Some behavioral healthcare providers in Southern Arizona said they are owed millions in unpaid claims and, as a result, are now at risk of closure, according to the Arizona Daily Star.
Five things to know:
1. Starting Oct. 1, 2018, beneficiaries enrolled in Arizona's Medicaid program — the Arizona Health Care Cost Containment System — transitioned to integrated physical and behavioral health coverage.
2. Subsequently, new contracts and reimbursement rates had to be negotiated between insurance companies and provider agencies. However, some providers did not receive finalized contracts until mid-January. Affected providers said delays in claims processing and inaccurate payment rates have led to confusion and financial pressure.

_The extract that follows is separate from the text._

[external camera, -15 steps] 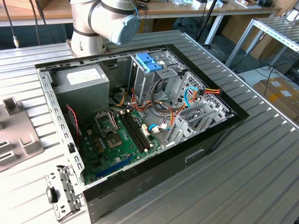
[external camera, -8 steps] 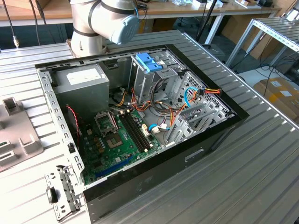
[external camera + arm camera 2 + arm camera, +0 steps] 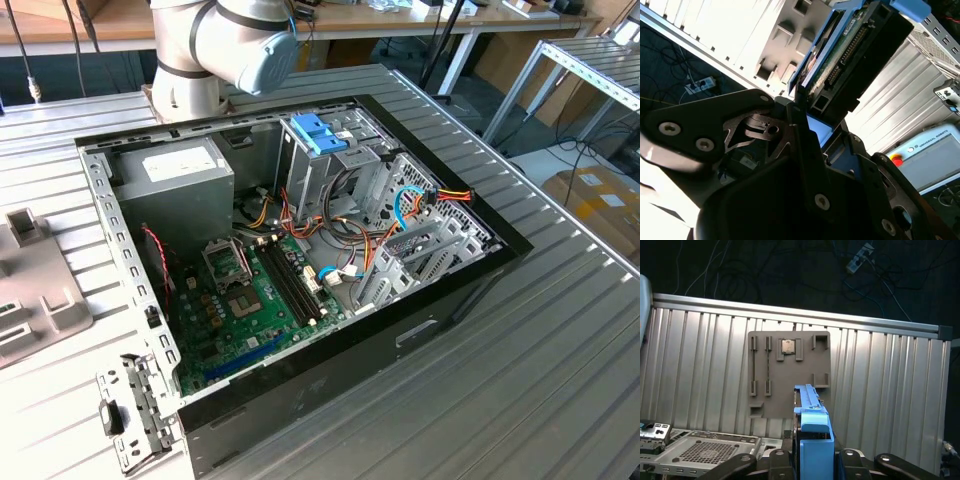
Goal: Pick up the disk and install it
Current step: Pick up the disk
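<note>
— So, what has the gripper (image 3: 812, 462) got?

— Its jaws are closed on the disk (image 3: 812, 427), one blue side rail turned toward the camera in the first wrist view.

— And where is the disk?

— In the air, off the table (image 3: 880, 390). The slotted grey plate (image 3: 775, 385) shows behind it. That plate lies close to the table's edge, with dark floor beyond.

— How should this carry be handled?

— I'd keep the grip firm and the disk square, with no twisting. In the second wrist view the connector edge is bare and would take any knock first.

— Is there room to move?

— Plenty over the bare ribbed table, I think. The case (image 3: 330, 395) is the tight part. It lies open at the table's middle, with the plate off its side toward the exterior view's left. At the case's far corner a blue bracket (image 3: 320, 133) sits on the drive cage, and loose cables (image 3: 425, 200) hang just beside it. The case walls and those cables are what I'd keep clear of.
</note>
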Controlling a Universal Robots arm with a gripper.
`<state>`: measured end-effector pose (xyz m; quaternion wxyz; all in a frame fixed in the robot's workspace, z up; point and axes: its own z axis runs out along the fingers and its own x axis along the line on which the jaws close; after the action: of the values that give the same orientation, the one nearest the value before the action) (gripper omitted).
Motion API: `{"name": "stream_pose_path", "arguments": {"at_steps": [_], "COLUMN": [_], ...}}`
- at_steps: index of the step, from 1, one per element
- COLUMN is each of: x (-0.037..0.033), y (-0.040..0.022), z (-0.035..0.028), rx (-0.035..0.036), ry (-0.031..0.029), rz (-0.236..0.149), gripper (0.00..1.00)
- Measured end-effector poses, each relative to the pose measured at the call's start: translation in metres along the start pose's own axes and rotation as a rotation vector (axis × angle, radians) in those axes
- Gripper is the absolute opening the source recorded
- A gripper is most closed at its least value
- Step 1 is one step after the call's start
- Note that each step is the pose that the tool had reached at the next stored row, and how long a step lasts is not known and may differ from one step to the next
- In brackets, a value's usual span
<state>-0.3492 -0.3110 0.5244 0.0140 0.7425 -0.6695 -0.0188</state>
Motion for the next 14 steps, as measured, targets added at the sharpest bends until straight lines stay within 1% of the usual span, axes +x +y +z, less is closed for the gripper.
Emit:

3. On Jan. 25, AHCCCS issued a $125,000 fine against one health plan due to the delays, according to the Arizona Daily Star. The agency said the insurer's claim processing failures violated its contract, as it wrongly denied $868,000 worth of claims submitted by 12 providers. The sanction notice also accused the health plan of loading incorrect reimbursement rates for nearly 2,000 providers into its claims system.
4. AHCCCS spokesperson Heidi Capriotti told the publication in a written statement that "AHCCCS is listening to and addressing concerns brought forth by our members, providers and health plans in order to continue to make this transition successful."
5. Still, some providers say they are on the brink of closure after four months of shouldering losses linked to unpaid or underpaid claims, according to the report.